Des sources proches du dossier font état d'un incident dans la chaîne de paiement des primes des soldats du BIR. Selon ces informations, les sommes dues aux éléments de cette unité spécialisée dans les opérations de contre-insurrection et de lutte contre Boko Haram seraient restées bloquées pendant plusieurs semaines.
Cette situation aurait généré des tensions au sein des différentes unités du BIR, déployées sur plusieurs fronts sécuritaires (Extrême-Nord, région anglophone, etc.). Le blocage des primes, bien que temporaire, aurait affecté le moral des troupes, selon les mêmes sources.
La situation aurait été régularisée, les primes ayant finalement été débloquées.

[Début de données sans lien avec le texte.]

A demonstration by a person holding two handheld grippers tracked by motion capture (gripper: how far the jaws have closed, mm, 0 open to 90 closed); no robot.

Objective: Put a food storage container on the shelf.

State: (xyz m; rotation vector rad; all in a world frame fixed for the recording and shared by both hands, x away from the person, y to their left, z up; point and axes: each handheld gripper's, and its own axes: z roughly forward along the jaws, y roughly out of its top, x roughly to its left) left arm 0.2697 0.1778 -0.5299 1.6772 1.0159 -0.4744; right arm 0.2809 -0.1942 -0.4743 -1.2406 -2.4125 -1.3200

Aucune information officielle n'a été communiquée sur les causes exactes du blocage ni sur les mesures prises pour y remédier.
Les sources évoquent le rôle de la Société Nationale des Hydrocarbures (SNH), dirigée par Nathalie Moudiki, dans ce blocage. Contactée, la SNH n'a pas encore réagi à ces allégations.
Ni le ministère de la Défense, ni l'état-major des armées, ni la SNH n'ont communiqué officiellement sur ce sujet pour l'instant.